Тут доложился императрице граф Апраксин. Он пробрался из Петрограда в штатском, без придворных регалий.
После гнева государыни три дня назад Апраксин держался настороженно. (Он не был уверен, не ждёт ли его увольнение.) Но картины безумной столицы стояли перед его глазами, и тем поразительней было ему, что здесь, во дворце, как будто ничего не изменилось. И с новым напором он взялся убедить государыню в растущей опасности, которая может нахлынуть в любую минуту сюда. Он несомненно считал: срочно уезжать, и вот куда: в Новгород!
По усталому красноватому лицу императрицы, от многих болезней и всегда старше своих лет, а за эти дни ещё порезчавшему, — при слове «Новгород» прошла осветка. На это и рассчитывал Апраксин:
— Именно в Новгород, который так предан династии, Ваше Величество! Где-то должно открыться такое чистое место, куда соберутся верные люди, откуда начнётся сопротивление. И уж во всяком случае там будут в безопасности августейшие дети. Это стоит того, чтобы рискнуть перевозить и больных!
Просветилась улыбка славного воспоминания на удлинённом твёрдом лице императрицы, твёрдая, как все её улыбки. Но уже в улыбке было и отрицание. Она уверенно покачала головой.
Граф не представляет, как опасно перевозить больных в таком состоянии. Но в этом нет уже и необходимости: сам древний Новгород идёт к нам сюда, на выручку.
Но — как дожить до этой выручки? и до приезда императора?
Государыня ходила по комнате, растравленная сомнениями. Ей нужна была мужская поддержка, не подчинённые лица, — сейчас, сию минуту! Она не выдерживала больше бремени решений — не только ведь за семью и за свой дворец, но и за Петроград, оставленный на неё!
И — почему же не шёл, ничем не проявился, не дал о себе знать, не запросил приказаний тут же в Царском Селе сидящий Павел? Старший из великих князей! Старший из генерал-адъютантов! Так ли уязвлён долголетней семейной обидой? Так ли отвержен царским запретом после убийства Друга?
Уже несколько дней шло молчаливое соревнование самолюбий — императрицы и Павла — кто первый уступит?..
Но ведь он же — инспектор гвардии! но ведь он — даже обязан! Если гвардия не подчиняется ему — пусть едет на фронт и оттуда привозит верных.
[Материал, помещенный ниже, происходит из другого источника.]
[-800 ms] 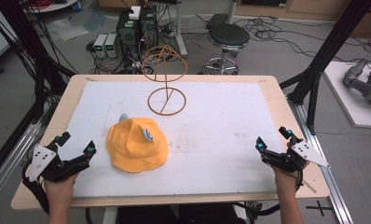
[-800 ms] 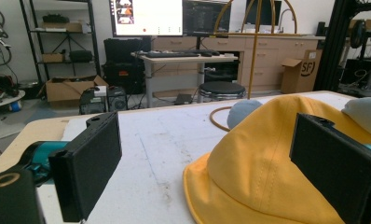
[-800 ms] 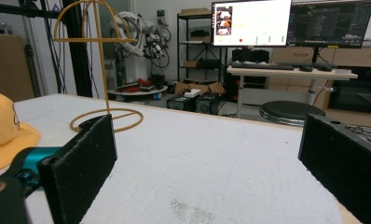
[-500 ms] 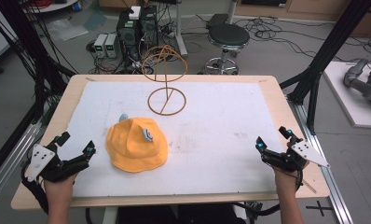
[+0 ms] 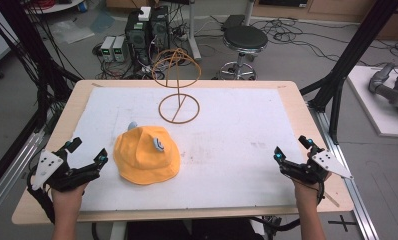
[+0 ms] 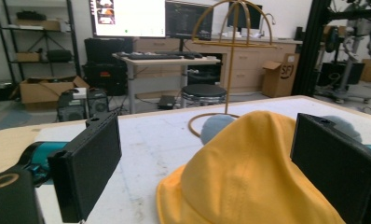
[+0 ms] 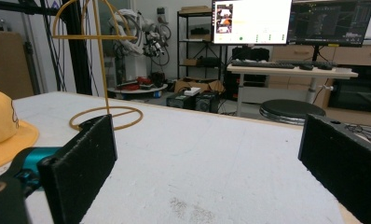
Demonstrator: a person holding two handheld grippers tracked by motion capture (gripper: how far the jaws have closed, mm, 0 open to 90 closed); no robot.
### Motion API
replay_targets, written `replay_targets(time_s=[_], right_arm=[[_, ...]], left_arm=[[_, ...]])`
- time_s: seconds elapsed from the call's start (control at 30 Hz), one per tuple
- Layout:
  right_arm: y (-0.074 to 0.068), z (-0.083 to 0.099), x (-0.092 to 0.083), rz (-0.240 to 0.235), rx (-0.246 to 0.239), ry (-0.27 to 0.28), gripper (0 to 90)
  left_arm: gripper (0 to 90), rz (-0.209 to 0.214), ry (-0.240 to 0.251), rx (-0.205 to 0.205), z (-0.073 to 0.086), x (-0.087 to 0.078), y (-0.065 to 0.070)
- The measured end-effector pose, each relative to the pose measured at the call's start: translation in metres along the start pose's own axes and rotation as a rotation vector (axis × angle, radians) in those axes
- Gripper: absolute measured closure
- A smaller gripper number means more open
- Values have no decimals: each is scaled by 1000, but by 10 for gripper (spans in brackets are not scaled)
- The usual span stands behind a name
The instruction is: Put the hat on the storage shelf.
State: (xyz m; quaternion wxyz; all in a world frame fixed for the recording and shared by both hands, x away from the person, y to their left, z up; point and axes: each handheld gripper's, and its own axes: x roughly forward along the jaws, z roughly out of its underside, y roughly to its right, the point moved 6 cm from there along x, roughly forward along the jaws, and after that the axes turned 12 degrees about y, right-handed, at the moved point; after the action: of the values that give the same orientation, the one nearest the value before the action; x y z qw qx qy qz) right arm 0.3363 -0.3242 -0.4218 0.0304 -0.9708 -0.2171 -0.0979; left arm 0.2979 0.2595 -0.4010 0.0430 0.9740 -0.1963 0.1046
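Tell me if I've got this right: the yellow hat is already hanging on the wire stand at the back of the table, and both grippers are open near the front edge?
Not quite. The yellow hat lies flat on the table, in front of the wire stand, which is bare; the high view shows this. The rest holds: the left gripper and right gripper are open near the front edge.

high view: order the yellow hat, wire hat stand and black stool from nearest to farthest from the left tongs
1. yellow hat, just right of the left tongs, on the white mat.
2. wire hat stand, farther back, mid-table.
3. black stool, on the floor beyond the table.
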Motion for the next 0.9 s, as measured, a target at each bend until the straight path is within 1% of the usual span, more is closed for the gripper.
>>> replay_targets(time_s=[0.07,0.1,0.13,0.2,0.27,0.3,0.33,0.4,0.47,0.5,0.53,0.57,0.6,0.63,0.7,0.87,0.9], right_arm=[[0,0,0,-1,0,-1,38],[0,0,0,0,-1,0,38],[0,0,0,0,-2,-1,38],[0,0,0,-1,-3,-2,38],[0,0,-1,-2,-3,-3,38],[0,0,-1,-3,-3,-2,38],[0,0,-1,-3,-3,-3,38],[0,0,-2,0,1,-8,38],[0,0,-2,-1,-3,-6,38],[0,1,-2,-1,-4,-7,38],[0,1,-2,-3,-5,-8,38],[0,1,-2,-3,-6,-8,38],[0,1,-2,-4,-8,-9,38],[0,1,-2,-4,-8,-9,38],[0,1,-2,-6,-14,-10,38],[-1,2,-2,-7,-13,-17,38],[-1,2,-2,-11,-23,-15,38]], left_arm=[[91,21,-10,-4,0,4,4],[92,43,-24,-6,2,9,8],[92,43,-24,-6,2,9,8],[92,62,-42,-8,4,12,12],[98,92,-56,-18,6,16,18],[100,122,-79,-20,9,20,23],[104,140,-90,-27,10,23,27],[104,162,-107,-31,13,27,32],[107,181,-125,-26,17,32,37],[113,181,-125,-26,17,32,37],[124,189,-134,-25,19,34,39],[139,193,-158,-12,22,37,42],[151,197,-163,-7,25,39,43],[156,197,-163,-7,25,39,43],[161,212,-187,-6,31,45,48],[195,216,-206,-11,36,52,54],[240,213,-216,-12,38,55,55]])
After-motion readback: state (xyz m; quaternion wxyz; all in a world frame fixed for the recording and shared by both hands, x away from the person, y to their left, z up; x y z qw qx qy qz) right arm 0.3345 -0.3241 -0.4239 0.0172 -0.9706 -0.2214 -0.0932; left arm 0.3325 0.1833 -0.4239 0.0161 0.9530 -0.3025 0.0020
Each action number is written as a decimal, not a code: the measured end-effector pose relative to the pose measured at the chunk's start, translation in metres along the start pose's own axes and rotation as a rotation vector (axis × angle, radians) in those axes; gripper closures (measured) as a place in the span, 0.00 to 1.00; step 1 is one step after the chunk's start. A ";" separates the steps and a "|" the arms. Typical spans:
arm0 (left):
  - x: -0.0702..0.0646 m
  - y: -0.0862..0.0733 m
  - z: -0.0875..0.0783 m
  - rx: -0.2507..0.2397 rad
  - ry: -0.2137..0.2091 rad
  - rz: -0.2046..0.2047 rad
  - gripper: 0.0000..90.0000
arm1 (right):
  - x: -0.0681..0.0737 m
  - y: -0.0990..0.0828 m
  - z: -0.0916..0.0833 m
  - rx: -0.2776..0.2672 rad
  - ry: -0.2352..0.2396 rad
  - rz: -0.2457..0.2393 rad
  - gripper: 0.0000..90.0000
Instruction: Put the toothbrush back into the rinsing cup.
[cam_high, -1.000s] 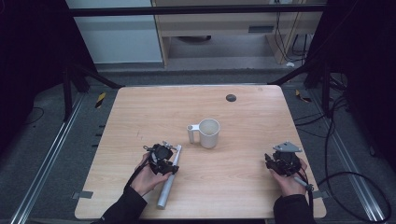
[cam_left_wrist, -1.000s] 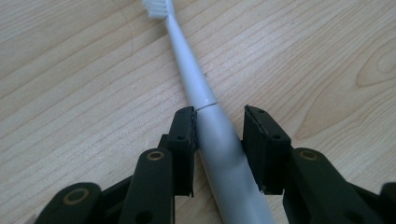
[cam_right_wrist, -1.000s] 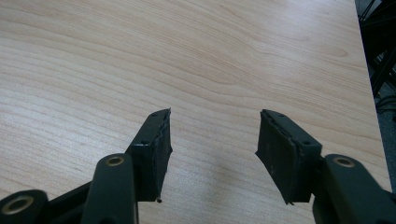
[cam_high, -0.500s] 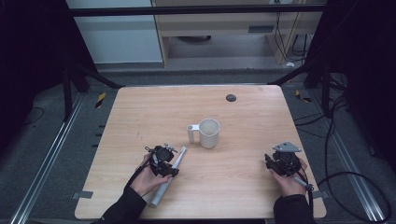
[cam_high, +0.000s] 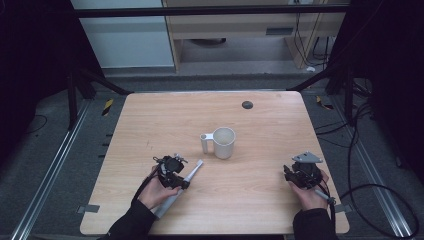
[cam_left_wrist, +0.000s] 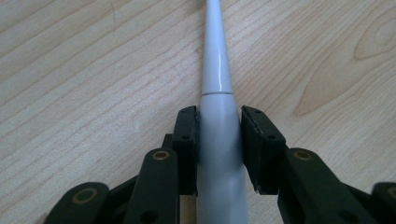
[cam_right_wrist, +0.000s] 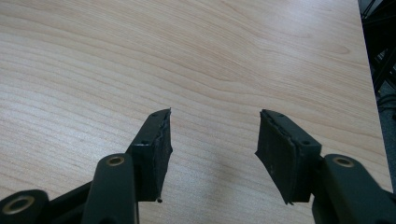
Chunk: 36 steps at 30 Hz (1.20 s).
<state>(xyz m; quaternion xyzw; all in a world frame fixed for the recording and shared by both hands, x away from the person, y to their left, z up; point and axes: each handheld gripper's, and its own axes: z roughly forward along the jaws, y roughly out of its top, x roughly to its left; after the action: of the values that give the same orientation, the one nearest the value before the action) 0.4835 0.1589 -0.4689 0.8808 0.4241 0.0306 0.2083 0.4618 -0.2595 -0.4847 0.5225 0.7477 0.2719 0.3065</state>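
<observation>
A white, unlabelled electric toothbrush (cam_left_wrist: 219, 140) lies on the wooden table (cam_high: 260, 200) near its front-left corner – slim neck pointing toward the white mug (cam_high: 223, 142) – while the left gripper (cam_left_wrist: 219, 135), jaws just closing, clamps its handle and the right gripper (cam_right_wrist: 212, 149) rests agape.

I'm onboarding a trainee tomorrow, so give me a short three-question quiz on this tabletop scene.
1. True or false: the left tool has its pads against the long white tapered plastic handle.
2. What lies between the right tool's jaws? A) a mug B) nothing but the bare light wooden table C) a cable
3. On which side of the white ceramic mug does its handle sit in the high view?

Key:
1. True; the jaws have just been closing, and both pads meet the handle's sides.
2. B; the jaws stand apart.
3. The left side.
</observation>
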 end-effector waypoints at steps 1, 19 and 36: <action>-0.001 0.000 -0.002 -0.003 0.000 0.009 0.74 | 0.000 0.000 0.000 0.001 0.001 0.002 0.50; -0.002 -0.006 -0.051 -0.182 -0.027 0.022 0.75 | -0.001 -0.001 -0.001 0.001 0.000 0.008 0.50; -0.009 -0.011 -0.096 -0.413 0.005 0.058 0.75 | -0.002 -0.001 -0.002 -0.003 -0.003 0.011 0.50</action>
<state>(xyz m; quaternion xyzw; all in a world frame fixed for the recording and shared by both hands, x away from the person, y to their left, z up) 0.4469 0.1910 -0.3844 0.8310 0.3837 0.1250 0.3827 0.4605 -0.2616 -0.4842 0.5264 0.7442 0.2738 0.3067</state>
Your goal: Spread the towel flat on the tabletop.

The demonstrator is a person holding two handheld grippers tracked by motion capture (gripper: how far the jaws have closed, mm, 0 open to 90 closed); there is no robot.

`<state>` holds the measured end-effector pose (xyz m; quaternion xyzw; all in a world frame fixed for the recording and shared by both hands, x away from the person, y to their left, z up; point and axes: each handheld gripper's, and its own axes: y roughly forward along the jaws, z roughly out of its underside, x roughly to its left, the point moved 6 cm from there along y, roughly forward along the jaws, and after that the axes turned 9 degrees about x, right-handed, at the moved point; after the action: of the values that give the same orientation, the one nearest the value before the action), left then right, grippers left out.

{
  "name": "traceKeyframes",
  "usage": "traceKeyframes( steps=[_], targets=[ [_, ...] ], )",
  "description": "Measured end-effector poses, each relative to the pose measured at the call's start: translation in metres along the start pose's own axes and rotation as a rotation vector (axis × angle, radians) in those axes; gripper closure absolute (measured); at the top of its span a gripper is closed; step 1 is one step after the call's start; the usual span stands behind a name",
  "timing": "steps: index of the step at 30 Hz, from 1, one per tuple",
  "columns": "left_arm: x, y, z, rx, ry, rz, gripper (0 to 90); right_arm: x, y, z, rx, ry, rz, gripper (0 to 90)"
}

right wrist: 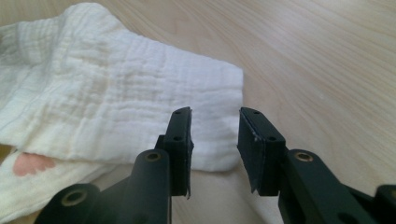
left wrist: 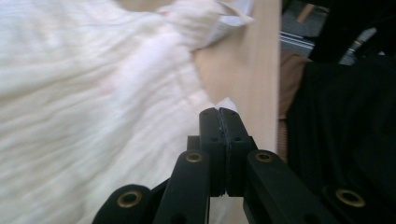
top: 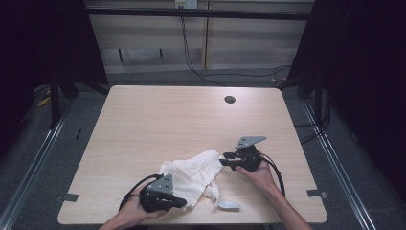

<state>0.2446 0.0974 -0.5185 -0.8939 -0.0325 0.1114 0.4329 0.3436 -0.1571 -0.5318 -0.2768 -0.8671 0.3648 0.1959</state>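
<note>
A crumpled white cloth lies on the wooden table near its front edge. My left gripper sits at the cloth's front edge. In the left gripper view the jaws are pressed together, with a small bit of the cloth poking out past their tips. My right gripper is at the cloth's right corner. Its jaws stand apart just above that corner of the cloth, not pressing on it. A pale spoon lies by the front edge, its handle partly under the cloth.
A round cable hole sits in the table's far right part. The table's front edge runs close beside the left gripper. A pink mark shows on a lower fold of the cloth. Cables hang behind the table.
</note>
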Motion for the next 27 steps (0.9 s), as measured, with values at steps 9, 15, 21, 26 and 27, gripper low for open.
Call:
traceKeyframes(
  steps=[9,15,21,26,27],
  targets=[
    [0.028,-0.04,0.026,-0.098,-0.113,-0.08,89.6,0.009,0.0,0.005,0.017,-0.047,-0.049,61.9],
    [0.044,-0.048,0.027,-0.149,-0.164,-0.098,89.6,0.028,0.002,0.012,0.063,-0.131,-0.105,61.7],
    [0.056,-0.056,0.031,-0.187,-0.206,-0.121,89.6,0.03,0.007,0.016,0.084,-0.175,-0.099,57.9],
    [0.062,-0.065,0.036,-0.221,-0.234,-0.132,89.6,0.034,0.009,0.018,0.065,-0.226,-0.026,62.0],
    [0.063,-0.066,0.037,-0.219,-0.237,-0.136,89.7,0.033,0.01,0.018,0.056,-0.22,-0.028,63.5]
  ],
)
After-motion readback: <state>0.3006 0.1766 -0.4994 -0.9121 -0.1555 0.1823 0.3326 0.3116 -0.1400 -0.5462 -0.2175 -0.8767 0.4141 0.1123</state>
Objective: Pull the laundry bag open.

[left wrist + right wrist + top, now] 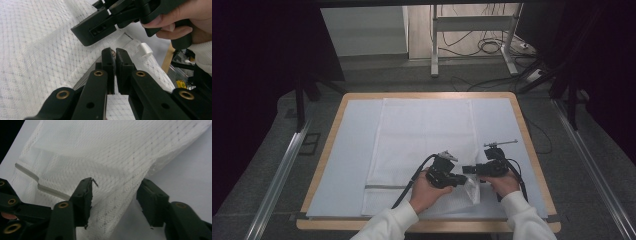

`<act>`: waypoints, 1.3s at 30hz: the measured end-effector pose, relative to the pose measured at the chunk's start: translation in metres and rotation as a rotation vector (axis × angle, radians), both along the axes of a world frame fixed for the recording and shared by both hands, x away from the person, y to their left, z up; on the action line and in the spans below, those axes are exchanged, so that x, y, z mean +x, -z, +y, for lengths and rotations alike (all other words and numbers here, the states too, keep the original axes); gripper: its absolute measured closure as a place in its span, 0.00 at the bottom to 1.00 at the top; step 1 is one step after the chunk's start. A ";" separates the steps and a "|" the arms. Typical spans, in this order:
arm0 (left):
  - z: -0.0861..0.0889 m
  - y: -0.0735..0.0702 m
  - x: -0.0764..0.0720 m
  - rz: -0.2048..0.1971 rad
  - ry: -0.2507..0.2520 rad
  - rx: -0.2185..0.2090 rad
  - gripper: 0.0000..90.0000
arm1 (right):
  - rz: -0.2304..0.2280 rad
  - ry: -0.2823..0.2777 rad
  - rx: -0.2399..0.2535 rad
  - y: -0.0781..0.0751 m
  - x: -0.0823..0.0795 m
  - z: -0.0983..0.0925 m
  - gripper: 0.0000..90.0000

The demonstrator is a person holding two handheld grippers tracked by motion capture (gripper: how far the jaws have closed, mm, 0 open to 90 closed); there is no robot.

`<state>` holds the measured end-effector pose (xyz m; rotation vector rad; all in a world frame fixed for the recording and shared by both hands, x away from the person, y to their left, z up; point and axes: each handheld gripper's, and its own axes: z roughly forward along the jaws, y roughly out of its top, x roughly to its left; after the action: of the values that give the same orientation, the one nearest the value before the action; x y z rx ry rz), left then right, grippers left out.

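1. A white mesh fabric bag (422,145) lies flat on a pale blue sheet (347,150) that covers the wooden table (532,150); its near right corner is lifted and crumpled.
2. The left gripper (460,178) holds this lifted corner. In the left gripper view its jaws are almost together, and a thin piece of the mesh is pinched between them.
3. The right gripper (468,169) points toward the left one, very near to it. In the right gripper view its jaws stand apart, with the mesh edge between them, not pressed.
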<state>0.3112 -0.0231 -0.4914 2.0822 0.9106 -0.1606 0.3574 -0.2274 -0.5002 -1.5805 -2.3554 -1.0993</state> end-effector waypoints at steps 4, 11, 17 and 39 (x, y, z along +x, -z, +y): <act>-0.001 0.001 0.000 0.001 0.000 0.001 0.96 | 0.009 -0.028 -0.005 0.002 0.000 0.002 0.66; -0.004 0.004 0.000 0.004 0.004 0.003 0.96 | 0.000 -0.069 -0.025 0.002 -0.001 0.003 0.90; -0.004 0.005 0.001 0.006 0.004 0.004 0.96 | -0.010 -0.082 -0.033 0.001 -0.001 0.003 0.96; -0.001 0.013 0.004 0.031 0.001 -0.001 0.96 | -0.029 -0.100 -0.033 0.000 -0.002 0.001 0.97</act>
<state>0.3147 -0.0244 -0.5042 2.0844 0.9287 -0.1944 0.3550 -0.2263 -0.4998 -1.4488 -2.4539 -1.0754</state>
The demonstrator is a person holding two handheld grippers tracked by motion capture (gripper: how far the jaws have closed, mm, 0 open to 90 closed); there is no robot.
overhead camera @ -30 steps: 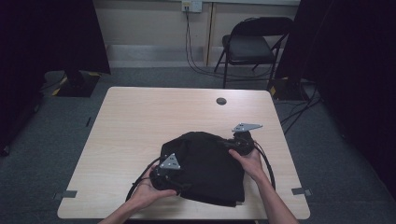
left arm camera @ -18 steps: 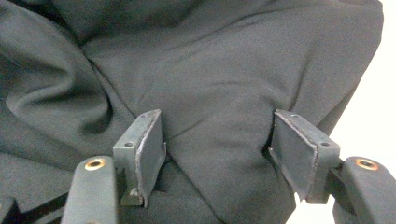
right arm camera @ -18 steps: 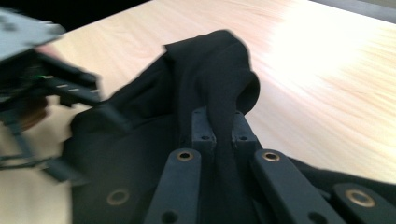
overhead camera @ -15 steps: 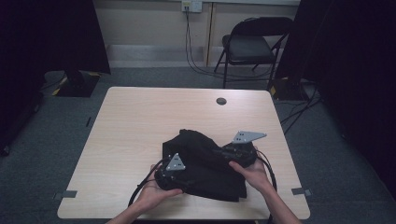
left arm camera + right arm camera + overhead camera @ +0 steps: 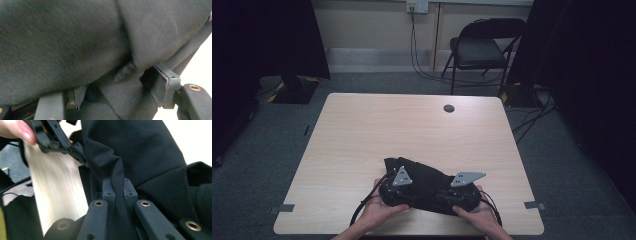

Поделилась с Лили — и та подала золотую мысль: а может быть великий князь Павел Александрович не смеет нарушить этикет? просто не смеет первый обратиться?
Ах, вот как? Так это открывало возможность императрице обратиться первой, это слагало запрет:
— Лили, милочка, позвоните великому князю от моего имени и скажите, что я прошу его немедленно прибыть сюда, во дворец.
Но не успело полегчать от этого решения, ещё не было ответа от Павла — была половина двенадцатого, — снова пришёл комендант Гротен и доложил: с железной дороги передали, что через два часа все пути будут отрезаны и прекратится всякое движение.
Два часа! — так если даже и решиться ехать, то уже и не успеть собраться!
Петля стягивалась!
Как — решиться? Как верно?
185
В самокатном батальоне ночь прошла — посланные в штаб Округа разведчики не вернулись. И никого другого с приказаньями не прислал штаб Округа от себя. А телефон со вчерашнего вечера не работал.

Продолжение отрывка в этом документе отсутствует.